A longer-term follow-up involving 31 women from the same cohort found that continued supplementation was associated with further BMD improvements after four years, suggesting bioactive collagen peptides may help support postmenopausal bone health as part of a broader bone-health routine [8].
Moving forward with confidence
While midlife brings inevitable shifts to our skeletal health, understanding the role of collagen reveals that we have more agency than we might realize. True resilience goes beyond simple density numbers — it’s about nurturing the structural framework that keeps us strong.
By prioritizing targeted nutrition, including collagen that targets bone health, movement and a holistic view of bone health, we can actively support our body's adaptability and ensure our foundation remains as flexible and enduring as the life we’re living.
For women after menopause, this stage of life is an opportunity to take a broader approach to bone health, one that supports the structure, flexibility and resilience bones rely on every day.
Dr. Ilma Imtiaz has a background in biomedical and naturopathic research and recently completed her PhD at the National Centre for Naturopathic Medicine, Southern Cross University, Australia. She is a lead and co-author of multiple peer-reviewed publications, including experimental and review papers across herbal medicine, cancer biology and molecular mechanisms.
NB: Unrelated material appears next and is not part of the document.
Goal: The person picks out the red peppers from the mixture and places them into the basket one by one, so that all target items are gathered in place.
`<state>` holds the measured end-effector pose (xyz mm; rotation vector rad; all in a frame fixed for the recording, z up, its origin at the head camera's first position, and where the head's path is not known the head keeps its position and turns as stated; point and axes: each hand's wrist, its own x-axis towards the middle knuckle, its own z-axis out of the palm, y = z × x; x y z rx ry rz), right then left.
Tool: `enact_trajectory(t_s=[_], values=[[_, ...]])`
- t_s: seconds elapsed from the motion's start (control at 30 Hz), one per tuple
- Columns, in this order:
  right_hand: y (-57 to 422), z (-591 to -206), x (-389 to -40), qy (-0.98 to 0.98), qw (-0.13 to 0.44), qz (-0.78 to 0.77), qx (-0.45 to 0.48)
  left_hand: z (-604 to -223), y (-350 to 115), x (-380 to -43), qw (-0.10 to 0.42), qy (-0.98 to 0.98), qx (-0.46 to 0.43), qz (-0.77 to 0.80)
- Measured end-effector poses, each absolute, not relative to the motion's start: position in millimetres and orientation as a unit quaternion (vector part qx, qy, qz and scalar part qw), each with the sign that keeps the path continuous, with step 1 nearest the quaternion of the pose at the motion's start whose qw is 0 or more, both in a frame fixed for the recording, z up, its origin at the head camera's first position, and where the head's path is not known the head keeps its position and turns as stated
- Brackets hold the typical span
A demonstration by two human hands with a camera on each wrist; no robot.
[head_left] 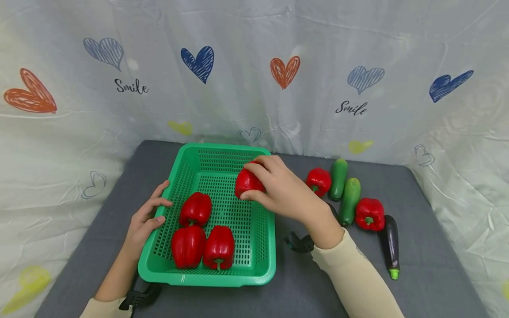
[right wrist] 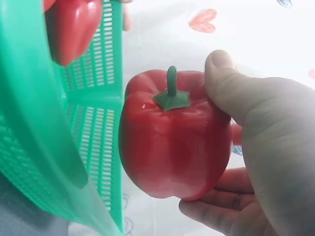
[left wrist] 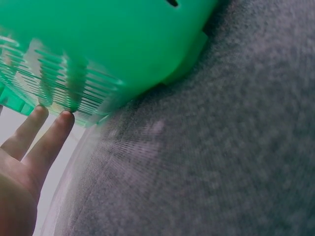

At the heart of her work is a passion for science communication, translating complex evidence into clear, engaging, and accessible insights. She is committed to evidence-led wellness and supporting informed, balanced health decisions.
References
- Wright, N.C., et al., The Recent Prevalence of Osteoporosis and Low Bone Mass in the United States Based on Bone Mineral Density at the Femoral Neck or Lumbar Spine. Journal of Bone and Mineral Research, 2014. 29(11): p. 2520-2526.
- Jones, A.R., Bone health during the menopause: assessment and fracture prevention. Endocrinology Today, 2024: p. 21.
- Eastell, R., et al., Postmenopausal osteoporosis. Nature reviews Disease primers, 2016. 2(1): p. 16069.
- Yong, E.-L. and S. Logan, Menopausal osteoporosis: screening, prevention and treatment. Singapore medical journal, 2021. 62(4): p. 159.
- Sangondimath, G., R.K. Sen, and F.R. T, DEXA and Imaging in Osteoporosis. Indian Journal of Orthopaedics, 2023. 57(1): p. 82-93.
- Sornay-Rendu, E., F. Duboeuf, and R.D. Chapurlat, Postmenopausal women with normal BMD who have fractures have deteriorated bone microarchitecture: A prospective analysis from The OFELY study. Bone, 2024. 182: p. 117072.
- König, D., et al., Specific Collagen Peptides Improve Bone Mineral Density and Bone Markers in Postmenopausal Women-A Randomized Controlled Study. Nutrients, 2018. 10(1).
- Kuhlman, N.M., et al., The Role of Collagen Supplementation in Bone Metabolism and Structure: A Scoping Review. Clin J Sport Med, 2026.
- Vigneswaran, K. and H. Hamoda, Hormone replacement therapy – Current recommendations. Best Practice & Research Clinical Obstetrics & Gynaecology, 2022. 81: p. 8-21.